Legislation recently introduced in the Senate would expand enrollment in the Transportation Security Administration’s (TSA) Precheck program to include travelers who have already passed extensive background checks.
Senators John Thune (R-SD) and Gary Peters (D-MI) proposed the Secure Traveler Act last week in hopes of making it easier for people like law enforcement officers and federal employees with an active security clearance to enroll in TSA PreCheck, thus freeing up resources and minimizing lines at airport security checkpoints.
Eligible travelers would still be required to pay all applicable fees and meet other program requirements to successfully enroll. TSA PreCheck costs $85 for a five-year membership.

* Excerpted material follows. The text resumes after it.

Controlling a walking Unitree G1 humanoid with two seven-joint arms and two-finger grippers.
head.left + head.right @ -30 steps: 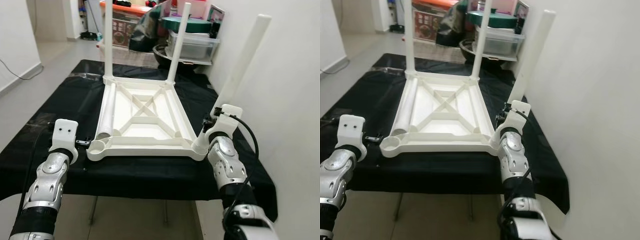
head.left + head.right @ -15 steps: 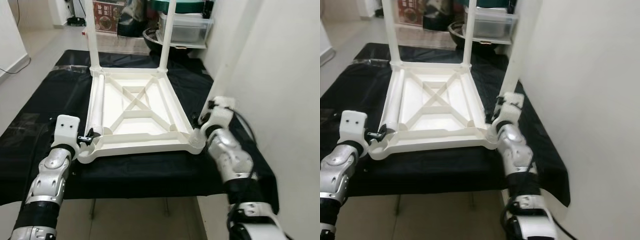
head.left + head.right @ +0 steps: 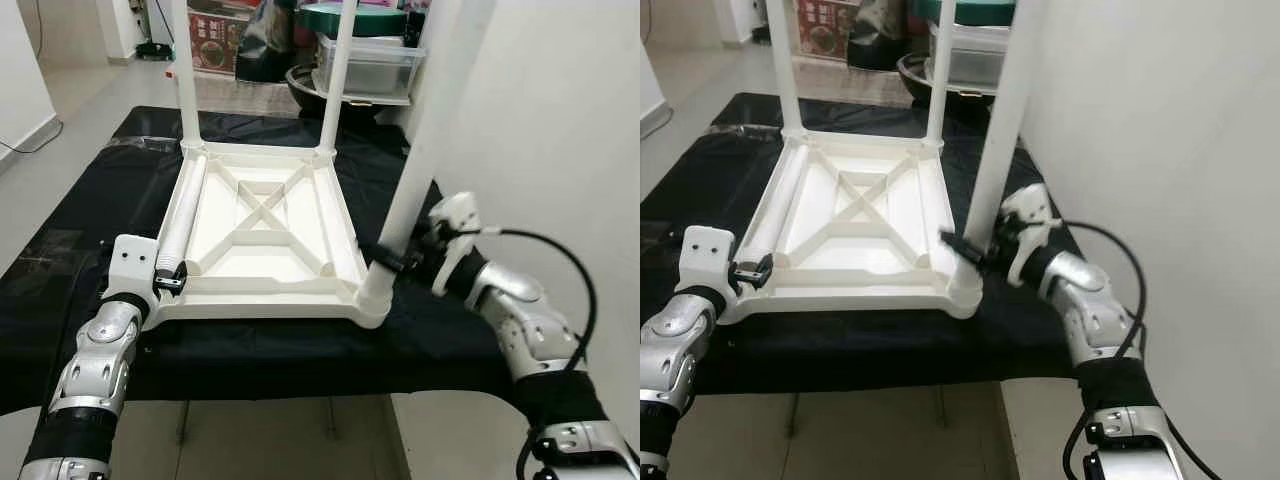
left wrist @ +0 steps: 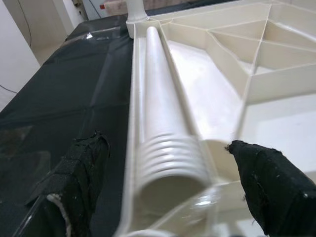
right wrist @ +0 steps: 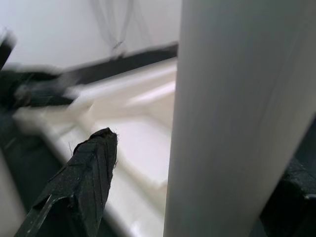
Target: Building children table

“If we can move passengers through TSA checkpoints faster, in an effective and secure way, the travel experience will be better and less stressful, and with shorter lines, it will be safer, too,” Thune said in a statement.
The U.S. Travel Association applauded the proposal, calling it an “important bill.”
“Those serving in positions of public trust have already undergone a stringent vetting process. Eliminating a duplicative background check for these individuals will facilitate Precheck enrollment, helping to reduce wait times and alleviating pressure on an already stretched-thin TSA workforce,” said U.S. Travel Executive Vice President of Public Affairs and Policy Tori Barnes in a statement Friday.
“The expedited screening process requires fewer officers and allows the agency to focus resources on travelers who have not been vetted. Security is, therefore, the main beneficiary of growing Precheck,” Barnes added. “U.S. Travel applauds the bipartisan efforts of Senator John Thune (R-SD) and Senator Gary Peters (D-MI) and is eager to lend its support to Congress to ensure the swift passage of this important bill.”